In February of 313, the two Roman Emperors (Constantine I, who controlled the West, and Licinius, who controlled the East) met in Milan and reached a consensus on the persecution of Christians in the Empire, and in more general terms, the religious liberty available to Roman citizens:

"We have resolved among the first thing to ordain those matters by which reverence and worship to the Deity might be exhibited; that is, how we may grant likewise to the Christians, and to all, the free choice to follow that mode of worship which they may wish, that whatsoever divinity and celestial power may exist, may be propitious to us and to all that live under our government. Therefore, we have decreed the following ordinance, as our will, with a salutary and most correct intention, that no freedom at all shall be refused to Christians, to follow or to keep their observances or worship; but that to each one power be granted to devote his mind to that worship which he may think adapted to himself, that the Deity may in all things exhibit to us his accustomed favour and kindness."

From Ecclesiastical History, Book 10, Chapter 5, by Eusebius, translated by C.F. Cruse
http://wadsworth.cengage.com/history_d/special_features/ilrn_legacy/wawc1c01c/content/wciv1/readings/eusebius.html

The importance of this Edict for Christian history is immense. It is often assumed that this edict made Christianity the official religion of the Roman Empire, particularly since Constantine eventually became a strong advocate for Christianity. But the Edict itself was actually not about establishing one and only one religion, but allowing religious freedom.

The 1999 Stockholm meeting established a "freedom of quality" in its time. While it created the hierarchy, it did not specifically forbid any type of specification. The meeting in Milan this year has not exhibited that kind of tolerance. It seems designed less to grant specification freedom than to spark persecution. Those who hold faith in certain models shall be deemed elect and preferred. Those who persist in holding to models deemed unclean (such as Total Error) will face ostracism.

It is worth noting again that the organization of this meeting, while perhaps typical of the current mode of operation for scientific conferences, is nevertheless disconcerting. Before the meeting was convened, the conclusion was pre-ordained. Before any discussion was allowed, the consensus draft was already dictated. Before anyone could debate, the task force groups were already defined. The ground was prepared to eliminate room for objections and minimize any time for opposition.

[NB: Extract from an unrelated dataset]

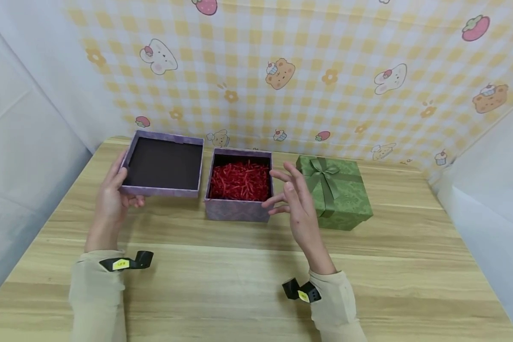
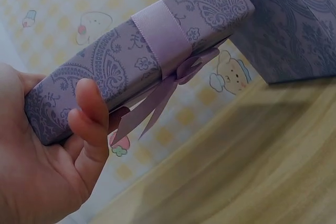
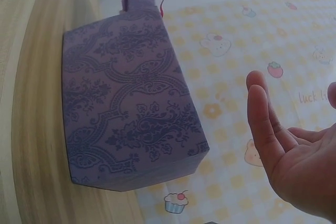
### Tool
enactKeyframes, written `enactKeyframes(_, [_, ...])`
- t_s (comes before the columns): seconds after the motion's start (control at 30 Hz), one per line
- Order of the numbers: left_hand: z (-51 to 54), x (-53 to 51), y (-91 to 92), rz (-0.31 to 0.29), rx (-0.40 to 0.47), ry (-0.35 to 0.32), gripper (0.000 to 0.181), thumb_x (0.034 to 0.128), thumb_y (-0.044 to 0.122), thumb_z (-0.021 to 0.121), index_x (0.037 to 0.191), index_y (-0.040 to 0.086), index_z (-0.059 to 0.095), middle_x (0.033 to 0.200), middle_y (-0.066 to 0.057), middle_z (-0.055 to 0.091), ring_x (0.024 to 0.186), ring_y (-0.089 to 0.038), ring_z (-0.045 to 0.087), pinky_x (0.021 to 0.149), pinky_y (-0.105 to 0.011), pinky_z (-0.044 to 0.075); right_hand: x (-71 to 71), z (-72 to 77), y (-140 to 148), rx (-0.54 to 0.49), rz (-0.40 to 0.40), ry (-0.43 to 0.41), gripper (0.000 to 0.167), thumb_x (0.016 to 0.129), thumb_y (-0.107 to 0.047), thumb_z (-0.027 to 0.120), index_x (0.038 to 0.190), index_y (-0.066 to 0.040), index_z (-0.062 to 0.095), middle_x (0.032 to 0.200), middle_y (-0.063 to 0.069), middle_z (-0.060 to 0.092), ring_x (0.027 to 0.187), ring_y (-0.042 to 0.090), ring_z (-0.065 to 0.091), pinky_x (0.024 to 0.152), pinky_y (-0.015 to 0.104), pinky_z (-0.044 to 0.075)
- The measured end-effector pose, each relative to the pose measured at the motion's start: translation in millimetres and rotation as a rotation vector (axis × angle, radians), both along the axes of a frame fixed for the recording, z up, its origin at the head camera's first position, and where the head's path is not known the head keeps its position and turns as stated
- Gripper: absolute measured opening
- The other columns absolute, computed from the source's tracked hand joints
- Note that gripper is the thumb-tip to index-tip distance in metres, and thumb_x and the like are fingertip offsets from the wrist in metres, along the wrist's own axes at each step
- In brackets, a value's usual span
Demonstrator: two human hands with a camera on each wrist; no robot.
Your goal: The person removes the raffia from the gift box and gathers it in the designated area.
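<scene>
My left hand (image 1: pixel 110 202) grips the left end of a purple lid (image 1: pixel 162 192), its dark inside facing up in the head view. A purple ribbon bow (image 2: pixel 184 69) hangs from the lid's underside in the left wrist view. Right of the lid stands a purple patterned box (image 1: pixel 237 210), uncovered, with red shredded paper (image 1: pixel 241 180) inside. My right hand (image 1: pixel 301 216) is raised at the box's right side, fingers spread and slightly bent, holding nothing. The right wrist view shows a gap between this hand (image 3: pixel 299 156) and the box (image 3: pixel 126 98).
A green gift box (image 1: pixel 346 190) with a green bow stands behind and right of my right hand. The wooden table (image 1: pixel 222 285) ends at a yellow checked cloth (image 1: pixel 248 57) with cartoon prints. White sheets (image 1: pixel 17 118) hang at both sides.
</scene>
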State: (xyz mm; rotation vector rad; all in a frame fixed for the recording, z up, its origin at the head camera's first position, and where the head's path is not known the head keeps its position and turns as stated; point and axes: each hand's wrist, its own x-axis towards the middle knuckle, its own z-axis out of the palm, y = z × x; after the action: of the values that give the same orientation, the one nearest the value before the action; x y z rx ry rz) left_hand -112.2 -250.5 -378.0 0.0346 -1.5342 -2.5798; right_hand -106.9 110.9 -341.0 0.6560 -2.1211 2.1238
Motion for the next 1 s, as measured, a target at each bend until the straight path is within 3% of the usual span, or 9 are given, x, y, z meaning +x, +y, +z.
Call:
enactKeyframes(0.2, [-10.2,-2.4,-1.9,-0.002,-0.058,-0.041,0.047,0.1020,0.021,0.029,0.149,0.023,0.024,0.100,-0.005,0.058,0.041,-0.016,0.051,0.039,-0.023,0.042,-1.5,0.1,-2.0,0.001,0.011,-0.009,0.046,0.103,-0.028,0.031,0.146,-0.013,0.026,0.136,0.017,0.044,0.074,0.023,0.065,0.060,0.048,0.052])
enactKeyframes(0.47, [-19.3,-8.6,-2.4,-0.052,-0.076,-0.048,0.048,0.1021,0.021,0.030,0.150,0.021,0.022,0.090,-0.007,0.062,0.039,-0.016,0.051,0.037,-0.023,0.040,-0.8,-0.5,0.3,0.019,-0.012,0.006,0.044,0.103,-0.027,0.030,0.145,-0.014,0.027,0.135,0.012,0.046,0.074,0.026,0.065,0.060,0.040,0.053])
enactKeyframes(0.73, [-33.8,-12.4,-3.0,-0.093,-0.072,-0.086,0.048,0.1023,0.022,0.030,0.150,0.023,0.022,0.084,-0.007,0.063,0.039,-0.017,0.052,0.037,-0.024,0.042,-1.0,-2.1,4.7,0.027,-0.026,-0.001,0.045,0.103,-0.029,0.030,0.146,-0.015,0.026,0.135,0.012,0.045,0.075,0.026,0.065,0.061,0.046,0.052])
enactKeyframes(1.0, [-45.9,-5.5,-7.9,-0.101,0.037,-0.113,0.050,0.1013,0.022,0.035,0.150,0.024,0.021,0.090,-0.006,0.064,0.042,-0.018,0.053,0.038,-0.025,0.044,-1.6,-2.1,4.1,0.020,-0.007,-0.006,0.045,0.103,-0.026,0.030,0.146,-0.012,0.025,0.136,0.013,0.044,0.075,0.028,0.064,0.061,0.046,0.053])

For those who are so concerned about elimination of bias, it is curious to see such strong bias pervade the creation, control and conclusions of a meeting whose purpose was to create a consensus. While this may be the new norm for "consensus" meetings, this doesn't mean that the consensus position should be adopted without further study and discussion.

We at Westgard QC will continue to contribute to that ongoing dialogue where we are allowed as part of the "sifting and winnowing" that is necessary to separate the chaff from the kernels of truth.